_Source material:_
== Segment start ==
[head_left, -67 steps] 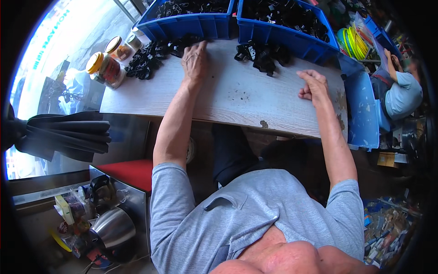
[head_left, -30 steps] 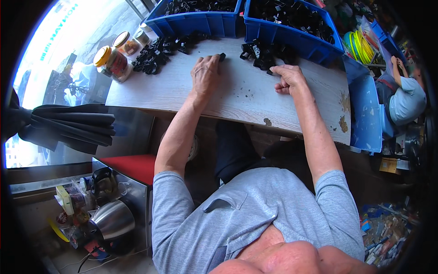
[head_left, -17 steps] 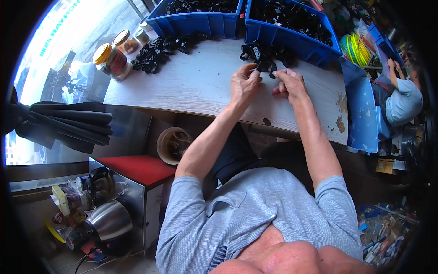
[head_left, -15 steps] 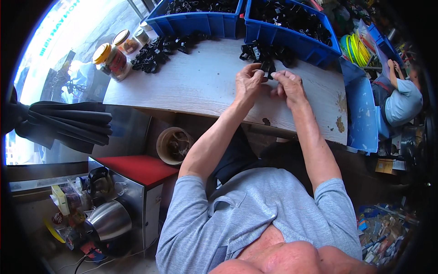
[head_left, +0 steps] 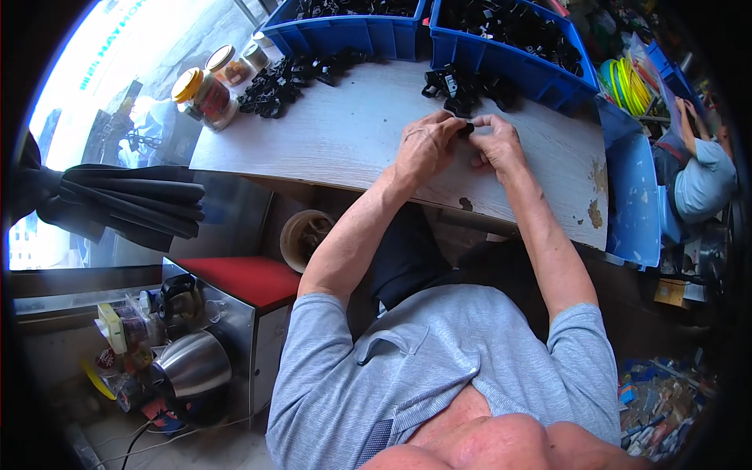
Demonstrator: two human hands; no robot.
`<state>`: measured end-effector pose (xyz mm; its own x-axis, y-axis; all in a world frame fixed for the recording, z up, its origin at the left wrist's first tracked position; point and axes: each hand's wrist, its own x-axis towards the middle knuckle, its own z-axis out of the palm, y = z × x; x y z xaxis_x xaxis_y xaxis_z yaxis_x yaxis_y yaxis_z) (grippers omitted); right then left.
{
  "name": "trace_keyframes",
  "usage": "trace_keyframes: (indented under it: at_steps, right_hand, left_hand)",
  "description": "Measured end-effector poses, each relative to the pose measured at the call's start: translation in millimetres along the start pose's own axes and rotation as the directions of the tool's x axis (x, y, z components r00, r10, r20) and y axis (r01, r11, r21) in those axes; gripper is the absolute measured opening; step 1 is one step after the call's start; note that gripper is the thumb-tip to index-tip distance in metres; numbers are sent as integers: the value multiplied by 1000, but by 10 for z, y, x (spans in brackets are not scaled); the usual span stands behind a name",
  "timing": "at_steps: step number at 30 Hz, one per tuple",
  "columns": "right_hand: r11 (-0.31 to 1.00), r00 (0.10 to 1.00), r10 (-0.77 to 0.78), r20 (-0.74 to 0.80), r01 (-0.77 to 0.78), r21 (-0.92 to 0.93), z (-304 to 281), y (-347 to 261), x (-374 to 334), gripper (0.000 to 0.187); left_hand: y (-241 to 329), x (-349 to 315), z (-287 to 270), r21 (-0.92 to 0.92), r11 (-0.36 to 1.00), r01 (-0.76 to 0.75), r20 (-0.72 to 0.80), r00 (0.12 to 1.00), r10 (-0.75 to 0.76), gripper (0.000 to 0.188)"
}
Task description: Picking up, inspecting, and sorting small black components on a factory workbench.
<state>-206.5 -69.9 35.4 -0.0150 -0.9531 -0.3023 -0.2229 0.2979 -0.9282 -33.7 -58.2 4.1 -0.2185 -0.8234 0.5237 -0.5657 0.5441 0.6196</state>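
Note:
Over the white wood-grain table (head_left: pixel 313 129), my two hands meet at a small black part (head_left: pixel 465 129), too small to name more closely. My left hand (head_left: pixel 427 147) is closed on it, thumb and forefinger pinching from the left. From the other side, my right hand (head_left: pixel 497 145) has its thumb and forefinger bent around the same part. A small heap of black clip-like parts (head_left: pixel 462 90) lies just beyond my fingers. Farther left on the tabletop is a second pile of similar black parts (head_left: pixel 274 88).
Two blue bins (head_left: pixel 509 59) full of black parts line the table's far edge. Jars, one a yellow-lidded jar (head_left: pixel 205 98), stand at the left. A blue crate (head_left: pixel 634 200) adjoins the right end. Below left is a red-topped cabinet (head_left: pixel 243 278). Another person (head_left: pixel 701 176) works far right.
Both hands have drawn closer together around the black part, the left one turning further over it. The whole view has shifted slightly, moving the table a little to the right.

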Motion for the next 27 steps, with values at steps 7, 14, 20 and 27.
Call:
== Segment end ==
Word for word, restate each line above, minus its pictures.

_Result:_
[head_left, -67 steps] 
[head_left, -30 steps] 
[head_left, -17 steps] 
[head_left, -15 steps] 
[head_left, +0 steps] 
Demonstrator: two human hands; no robot.
`<state>`: measured end-effector pose (xyz mm; its own x-axis, y-axis; all in a world frame fixed for the recording, z up, its origin at the left wrist's first tracked position; point and axes: each hand's wrist, its own x-axis towards the middle knuckle, its own z-axis out of the palm, y = z × x; x y z xaxis_x xaxis_y xaxis_z yaxis_x yaxis_y yaxis_z) (grippers omitted); right then left.
{
  "name": "trace_keyframes",
  "usage": "trace_keyframes: (indented under it: at_steps, right_hand, left_hand)",
  "description": "Measured end-effector poses, each relative to the pose measured at the call's start: translation in millimetres along the start pose's own axes and rotation as the directions of the tool's x axis (x, y, z components r00, r10, r20) and y axis (r01, r11, r21) in those axes; gripper is the absolute measured opening; step 1 is one step after the call's start; note that gripper is the thumb-tip to index-tip distance in metres; numbers are sent as integers: the value multiplied by 1000, but by 10 for z, y, x (spans in brackets are not scaled); the usual span stands behind a name",
  "timing": "at_steps: step number at 30 Hz, one per tuple",
  "columns": "right_hand: r11 (-0.31 to 1.00), r00 (0.10 to 1.00), r10 (-0.77 to 0.78), r20 (-0.74 to 0.80), r01 (-0.77 to 0.78), r21 (-0.92 to 0.93), z (-304 to 281), y (-347 to 261), x (-374 to 334), gripper (0.000 to 0.187); left_hand: y (-241 to 329), x (-349 to 315), z (-287 to 270), r21 (-0.92 to 0.92), r11 (-0.36 to 1.00), r01 (-0.76 to 0.75), r20 (-0.72 to 0.80), r00 (0.12 to 1.00), r10 (-0.75 to 0.76), gripper (0.000 to 0.188)"
}
Task description: Picking up, inspecting, and sorting small black components on a factory workbench.
<state>-206.5 -69.9 35.4 -0.0150 -0.9531 -0.3023 -0.2229 0.2979 -0.9282 -33.7 -58.2 4.1 -0.2185 -0.8234 0.5237 -0.5657 0.5441 0.6196</state>
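Note:
Over the white wood-grain table (head_left: pixel 313 129), my two hands meet at a small black part (head_left: pixel 465 129), too small to name more closely. My left hand (head_left: pixel 427 147) is closed on it, thumb and forefinger pinching from the left. From the other side, my right hand (head_left: pixel 497 145) has its thumb and forefinger bent around the same part. A small heap of black clip-like parts (head_left: pixel 462 90) lies just beyond my fingers. Farther left on the tabletop is a second pile of similar black parts (head_left: pixel 274 88).
Two blue bins (head_left: pixel 509 59) full of black parts line the table's far edge. Jars, one a yellow-lidded jar (head_left: pixel 205 98), stand at the left. A blue crate (head_left: pixel 634 200) adjoins the right end. Below left is a red-topped cabinet (head_left: pixel 243 278). Another person (head_left: pixel 701 176) works far right.
Both hands have drawn closer together around the black part, the left one turning further over it. The whole view has shifted slightly, moving the table a little to the right.
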
Motion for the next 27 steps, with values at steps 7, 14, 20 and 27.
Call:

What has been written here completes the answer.